As a result, novel traffic flow research endeavours have already emerged, such as TrafficFluid [12], which primarily targets traffic environments with \(100\%\) penetration rate of AVs (no human drivers). TrafficFluid examines traffic environments with two fundamental principles, namely: (i) Lane-free vehicle movement, meaning that AVs under this paradigm do not consider lane-keeping, but are rather free to be located anywhere laterally;and (ii) Nudging, where vehicles may adjust their behavior so as to assist vehicles in their rear that attempt overtake.

In the context of lane-free driving, multiple vehicle movement strategies have already been proposed [6, 12, 15, 17]. To the best of our knowledge, so far there is no work that tackles the problem with RL techniques, while there is an abundance of (Deep) RL applications for conventional (lane-based) traffic environments [1, 4, 8]. In this work, we view the problem of designing an RL agent that learns a vehicle movement strategy in lane-free traffic environments. Specifically, we examine the Deep Deterministic Policy Gradient (DDPG) algorithm, which was designed to handle continuous action domains.
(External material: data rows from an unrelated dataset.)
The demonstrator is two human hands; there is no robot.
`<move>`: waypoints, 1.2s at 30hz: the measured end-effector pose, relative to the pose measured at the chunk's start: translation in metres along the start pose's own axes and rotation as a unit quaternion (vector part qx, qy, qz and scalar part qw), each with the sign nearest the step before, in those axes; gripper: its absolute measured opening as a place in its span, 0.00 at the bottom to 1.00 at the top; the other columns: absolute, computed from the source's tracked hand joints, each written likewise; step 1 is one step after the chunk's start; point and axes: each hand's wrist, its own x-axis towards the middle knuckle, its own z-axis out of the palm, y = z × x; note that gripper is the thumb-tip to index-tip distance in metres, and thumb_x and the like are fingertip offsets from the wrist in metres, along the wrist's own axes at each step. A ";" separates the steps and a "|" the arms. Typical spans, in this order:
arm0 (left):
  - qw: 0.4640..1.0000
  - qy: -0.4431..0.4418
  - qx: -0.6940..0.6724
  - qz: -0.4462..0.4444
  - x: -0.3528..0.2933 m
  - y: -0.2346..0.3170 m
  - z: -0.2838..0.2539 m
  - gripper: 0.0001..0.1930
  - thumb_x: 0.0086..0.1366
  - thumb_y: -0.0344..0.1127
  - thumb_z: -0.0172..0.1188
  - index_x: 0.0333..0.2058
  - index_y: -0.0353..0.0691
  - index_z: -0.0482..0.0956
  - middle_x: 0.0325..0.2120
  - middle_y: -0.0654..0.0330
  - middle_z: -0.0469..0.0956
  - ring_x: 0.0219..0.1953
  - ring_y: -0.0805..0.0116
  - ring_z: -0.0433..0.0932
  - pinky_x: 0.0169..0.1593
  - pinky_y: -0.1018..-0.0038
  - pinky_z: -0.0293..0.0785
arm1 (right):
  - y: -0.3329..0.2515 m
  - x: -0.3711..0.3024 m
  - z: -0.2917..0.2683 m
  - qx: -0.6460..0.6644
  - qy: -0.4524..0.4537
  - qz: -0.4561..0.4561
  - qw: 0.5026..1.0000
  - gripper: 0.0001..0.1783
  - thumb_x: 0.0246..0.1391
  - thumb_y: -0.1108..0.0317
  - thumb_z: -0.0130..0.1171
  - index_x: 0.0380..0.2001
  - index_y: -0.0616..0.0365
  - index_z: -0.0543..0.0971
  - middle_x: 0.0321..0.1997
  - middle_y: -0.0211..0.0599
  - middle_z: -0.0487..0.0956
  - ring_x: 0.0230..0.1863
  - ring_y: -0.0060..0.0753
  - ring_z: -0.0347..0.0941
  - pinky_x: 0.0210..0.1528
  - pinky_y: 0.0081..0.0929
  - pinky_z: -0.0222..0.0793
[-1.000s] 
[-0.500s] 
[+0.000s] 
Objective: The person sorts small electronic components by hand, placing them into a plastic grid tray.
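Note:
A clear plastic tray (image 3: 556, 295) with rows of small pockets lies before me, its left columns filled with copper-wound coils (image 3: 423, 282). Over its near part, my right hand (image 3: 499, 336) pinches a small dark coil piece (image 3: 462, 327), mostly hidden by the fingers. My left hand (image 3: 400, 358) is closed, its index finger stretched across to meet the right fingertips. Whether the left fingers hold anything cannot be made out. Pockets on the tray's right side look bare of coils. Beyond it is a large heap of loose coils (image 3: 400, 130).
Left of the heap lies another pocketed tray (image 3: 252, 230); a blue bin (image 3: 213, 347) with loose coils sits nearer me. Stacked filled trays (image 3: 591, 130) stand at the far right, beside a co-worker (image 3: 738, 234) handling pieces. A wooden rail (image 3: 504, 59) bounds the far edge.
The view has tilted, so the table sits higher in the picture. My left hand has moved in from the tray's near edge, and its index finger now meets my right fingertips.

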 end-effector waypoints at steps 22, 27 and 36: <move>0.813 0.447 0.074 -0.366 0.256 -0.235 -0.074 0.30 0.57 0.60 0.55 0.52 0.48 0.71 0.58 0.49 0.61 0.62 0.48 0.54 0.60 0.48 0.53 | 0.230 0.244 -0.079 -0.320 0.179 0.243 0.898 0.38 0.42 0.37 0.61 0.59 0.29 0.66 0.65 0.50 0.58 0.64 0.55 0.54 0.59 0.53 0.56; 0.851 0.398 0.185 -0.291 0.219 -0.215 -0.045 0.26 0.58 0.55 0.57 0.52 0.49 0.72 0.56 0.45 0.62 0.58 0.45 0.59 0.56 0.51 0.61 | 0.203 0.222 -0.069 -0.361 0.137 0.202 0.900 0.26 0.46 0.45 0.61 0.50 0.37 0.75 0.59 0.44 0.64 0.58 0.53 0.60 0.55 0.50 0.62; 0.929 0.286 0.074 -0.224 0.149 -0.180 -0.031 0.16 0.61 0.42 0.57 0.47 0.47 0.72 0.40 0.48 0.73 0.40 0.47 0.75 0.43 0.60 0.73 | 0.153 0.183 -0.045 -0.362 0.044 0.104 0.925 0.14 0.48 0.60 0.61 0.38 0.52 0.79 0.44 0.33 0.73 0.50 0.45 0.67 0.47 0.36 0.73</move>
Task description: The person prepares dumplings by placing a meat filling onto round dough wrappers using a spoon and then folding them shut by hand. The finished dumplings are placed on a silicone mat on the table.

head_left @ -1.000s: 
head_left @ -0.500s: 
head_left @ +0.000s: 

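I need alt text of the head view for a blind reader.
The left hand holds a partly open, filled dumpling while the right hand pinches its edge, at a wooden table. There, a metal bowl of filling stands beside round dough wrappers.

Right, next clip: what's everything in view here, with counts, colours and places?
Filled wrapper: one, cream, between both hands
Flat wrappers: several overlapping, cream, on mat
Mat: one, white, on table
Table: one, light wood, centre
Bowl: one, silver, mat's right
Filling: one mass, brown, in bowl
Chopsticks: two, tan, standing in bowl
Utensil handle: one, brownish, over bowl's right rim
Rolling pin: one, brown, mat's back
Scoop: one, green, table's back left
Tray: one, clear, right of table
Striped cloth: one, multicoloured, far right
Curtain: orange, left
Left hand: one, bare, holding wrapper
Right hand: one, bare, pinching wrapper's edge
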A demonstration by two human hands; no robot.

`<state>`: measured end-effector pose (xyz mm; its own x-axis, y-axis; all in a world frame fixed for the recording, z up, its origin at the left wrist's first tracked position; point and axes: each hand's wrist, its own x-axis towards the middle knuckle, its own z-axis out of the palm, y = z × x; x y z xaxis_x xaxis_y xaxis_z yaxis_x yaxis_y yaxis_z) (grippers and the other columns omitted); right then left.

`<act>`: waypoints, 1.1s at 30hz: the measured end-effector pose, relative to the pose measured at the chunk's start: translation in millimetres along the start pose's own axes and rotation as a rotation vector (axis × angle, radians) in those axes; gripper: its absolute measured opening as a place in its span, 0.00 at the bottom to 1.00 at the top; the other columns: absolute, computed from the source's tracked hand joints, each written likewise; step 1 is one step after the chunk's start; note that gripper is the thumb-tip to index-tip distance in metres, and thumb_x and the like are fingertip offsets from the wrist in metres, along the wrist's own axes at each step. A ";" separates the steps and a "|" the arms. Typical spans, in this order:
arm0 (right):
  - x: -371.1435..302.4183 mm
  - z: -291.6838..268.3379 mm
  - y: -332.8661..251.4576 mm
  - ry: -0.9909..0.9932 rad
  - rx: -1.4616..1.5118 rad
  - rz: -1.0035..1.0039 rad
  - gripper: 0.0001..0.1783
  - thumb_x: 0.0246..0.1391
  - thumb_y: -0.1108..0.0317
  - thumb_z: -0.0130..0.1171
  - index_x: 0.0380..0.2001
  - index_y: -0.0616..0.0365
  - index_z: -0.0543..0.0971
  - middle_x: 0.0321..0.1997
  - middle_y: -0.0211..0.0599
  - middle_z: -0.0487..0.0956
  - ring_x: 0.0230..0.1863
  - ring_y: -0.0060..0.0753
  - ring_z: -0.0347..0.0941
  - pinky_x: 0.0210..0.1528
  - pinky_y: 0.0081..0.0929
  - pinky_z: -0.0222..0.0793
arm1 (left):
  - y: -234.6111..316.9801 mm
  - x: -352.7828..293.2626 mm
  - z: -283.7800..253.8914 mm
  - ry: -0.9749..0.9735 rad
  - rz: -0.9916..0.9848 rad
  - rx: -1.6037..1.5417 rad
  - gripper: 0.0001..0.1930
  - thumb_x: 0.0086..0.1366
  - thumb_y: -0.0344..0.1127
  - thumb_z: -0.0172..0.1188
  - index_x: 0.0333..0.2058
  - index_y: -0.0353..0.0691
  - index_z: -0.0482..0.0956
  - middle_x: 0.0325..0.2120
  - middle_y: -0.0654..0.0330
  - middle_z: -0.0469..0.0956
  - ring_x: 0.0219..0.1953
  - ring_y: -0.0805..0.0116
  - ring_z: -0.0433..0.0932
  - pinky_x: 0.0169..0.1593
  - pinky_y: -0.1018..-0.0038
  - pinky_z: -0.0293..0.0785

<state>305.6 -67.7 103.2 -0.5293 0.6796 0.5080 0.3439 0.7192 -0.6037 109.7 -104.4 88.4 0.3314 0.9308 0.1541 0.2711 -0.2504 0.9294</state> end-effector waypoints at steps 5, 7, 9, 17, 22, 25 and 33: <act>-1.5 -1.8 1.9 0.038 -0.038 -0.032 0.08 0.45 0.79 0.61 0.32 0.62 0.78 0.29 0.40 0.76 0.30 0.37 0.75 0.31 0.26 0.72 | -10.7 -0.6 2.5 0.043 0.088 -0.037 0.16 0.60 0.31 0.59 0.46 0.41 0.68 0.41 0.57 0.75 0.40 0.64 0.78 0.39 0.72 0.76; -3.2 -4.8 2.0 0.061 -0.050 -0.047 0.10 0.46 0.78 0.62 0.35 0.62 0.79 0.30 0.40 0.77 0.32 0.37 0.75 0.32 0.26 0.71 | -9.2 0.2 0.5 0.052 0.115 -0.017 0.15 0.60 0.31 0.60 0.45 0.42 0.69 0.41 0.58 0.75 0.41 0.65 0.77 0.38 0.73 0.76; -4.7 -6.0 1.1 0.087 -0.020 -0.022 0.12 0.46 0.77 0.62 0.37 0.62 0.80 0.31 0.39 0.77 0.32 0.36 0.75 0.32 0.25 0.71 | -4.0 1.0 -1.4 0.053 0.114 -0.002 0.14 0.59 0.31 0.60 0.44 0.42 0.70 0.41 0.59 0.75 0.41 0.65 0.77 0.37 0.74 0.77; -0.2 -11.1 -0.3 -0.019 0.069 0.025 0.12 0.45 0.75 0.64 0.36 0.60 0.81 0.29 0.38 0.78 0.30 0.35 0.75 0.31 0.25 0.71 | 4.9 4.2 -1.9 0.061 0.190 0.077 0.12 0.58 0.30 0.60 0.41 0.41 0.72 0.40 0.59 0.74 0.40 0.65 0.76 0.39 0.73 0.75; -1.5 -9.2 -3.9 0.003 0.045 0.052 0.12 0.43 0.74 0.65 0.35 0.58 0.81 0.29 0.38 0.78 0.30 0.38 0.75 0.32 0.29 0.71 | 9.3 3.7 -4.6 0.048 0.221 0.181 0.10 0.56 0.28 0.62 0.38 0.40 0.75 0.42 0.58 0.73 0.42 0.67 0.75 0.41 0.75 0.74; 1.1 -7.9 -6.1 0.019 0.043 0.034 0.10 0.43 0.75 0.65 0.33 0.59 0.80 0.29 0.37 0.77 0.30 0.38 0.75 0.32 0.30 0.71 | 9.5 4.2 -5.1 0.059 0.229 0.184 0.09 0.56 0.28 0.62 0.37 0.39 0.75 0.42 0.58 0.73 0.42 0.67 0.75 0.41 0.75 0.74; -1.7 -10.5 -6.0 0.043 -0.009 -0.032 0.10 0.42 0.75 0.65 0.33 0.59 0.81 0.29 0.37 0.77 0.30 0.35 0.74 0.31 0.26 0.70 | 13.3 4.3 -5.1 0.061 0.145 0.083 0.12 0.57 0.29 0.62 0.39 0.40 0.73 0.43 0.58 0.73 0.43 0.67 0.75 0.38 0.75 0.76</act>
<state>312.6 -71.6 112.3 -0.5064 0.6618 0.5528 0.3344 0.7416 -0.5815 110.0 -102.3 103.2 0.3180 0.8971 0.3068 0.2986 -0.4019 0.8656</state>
The reward design is crucial and determines the overall efficiency of the resulting policy [8]. Given the nature of the algorithms, their ability to properly learn only with delayed rewards and obtain a (near) optimal policy is uncertain, so we propose a set of different reward components, ranging from delayed rewards to more elaborate and therefore more informative regarding the problem’s objectives. The learning objectives in our environment are twofold, and include safety, i.e., collision avoidance among vehicles, and that our agent is able to maintain a desired speed of choice.

2 Background and Related Work

This section presents the theoretical background of the Deep Deterministic Policy Gradient algorithm that we utilised, as well as related work tied to lane-free environments.

2.1 Deep Deterministic Policy Gradient

Deep Deterministic Policy Gradient (DDPG) [10] is an off-policy, actor-critic, deep reinforcement learning algorithm based on the Deterministic Policy Gradient (DPG) [10], developed specifically for continuous action domains.

It uses experience replay and target networks, as in DQN [11], solving the issues of network learning stability. The target networks are two separate networks which are copies of the actor and critic network and track the learned networks with soft target updates.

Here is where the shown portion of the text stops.